I think now that I found what everything is, I can find the drivers.  Here's my next question - Can anything from the computer I'm on now (back-up one) be used on the one I'm fixing to help make it better in any way?  Here's what pc wizard has to say about it:
Mainboard :	ECS M920
Chipset :	VIA P4X266 (VT8753)
Processor :	Intel Pentium 4 @ 1700 MHz
Physical Memory :	256 MB (1 x 256 DDR-SDRAM ) I swear there's 2 here though
Video Card :	Nvidia Corp RIVA TNT2 Model 64 [NVM64]
Hard Disk :	WDC (80 GB)
CD-Rom Drive :	LITE-ON LTR-40125S
DVD-Rom Drive :	PIONEER DVD-ROM DVD-119
Network Card :	VT82C570 MV IDE Controller VT6102 Rhine II Fast Ethernet Adapter

Any help on that would be greatly appreciated.  Thanks again


----------



## its_hey_ma (Apr 8, 2007)

tried installing the drivers for the network card so I could get online and find the  rest of the drivers and this is what I get:
This device cannot start. (Code 10)

Any help with this?


----------



## StrangleHold (Apr 8, 2007)

What model Dell is it?


----------



## its_hey_ma (Apr 8, 2007)

StrangleHold said:


> What model Dell is it?



? Im not sure.  It doesn't say dell anywhere on it other than the mainboard.  its in some cheap genaric case.


----------



## PabloTeK (Apr 8, 2007)

Do you have the Dell CD's?
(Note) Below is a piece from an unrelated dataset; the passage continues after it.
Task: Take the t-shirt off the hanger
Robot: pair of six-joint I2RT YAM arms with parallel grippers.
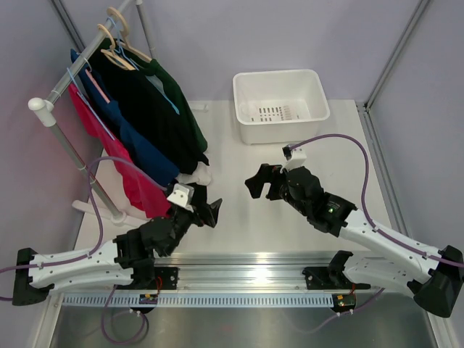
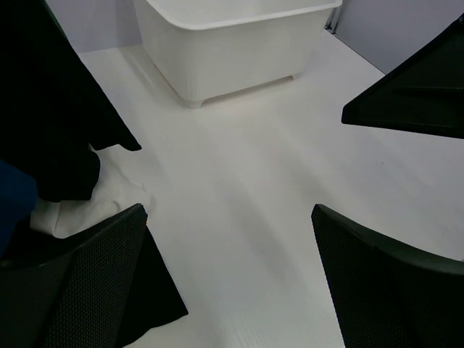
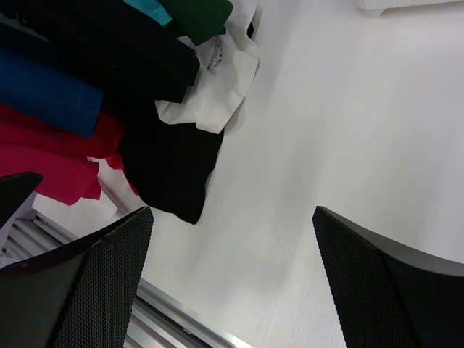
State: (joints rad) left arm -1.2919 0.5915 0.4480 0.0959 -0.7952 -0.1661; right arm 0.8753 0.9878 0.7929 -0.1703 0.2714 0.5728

They have all the drivers you are looking for.


----------



## its_hey_ma (Apr 9, 2007)

GCR said:


> Do you have the Dell CD's? They have all the drivers you are looking for.



no, sadly this computer was pieced together.  I don't think anything other than the mainboard is dell.  I don't have anything other than the windows xp disc


----------



## StrangleHold (Apr 9, 2007)

http://www.intel.com/support/chipsets/sb/cs-009241.htm

http://downloadcenter.intel.com/scripts-df-external/Product_Filter.aspx?ProductID=407&lang=eng


----------



## its_hey_ma (Apr 9, 2007)

^ I should be able to put that on a disk and use it on the other pc correct?


----------



## its_hey_ma (Apr 9, 2007)

I am now posting from the fixed computer!  Thanks everyone for the help!


----------



## its_hey_ma (Apr 9, 2007)

only thing I can't get is the audio.  Any clue on that?


----------



## keddy_rocks (Apr 9, 2007)

*http://www.driversguide.com/

 Download Drivers From Here*


----------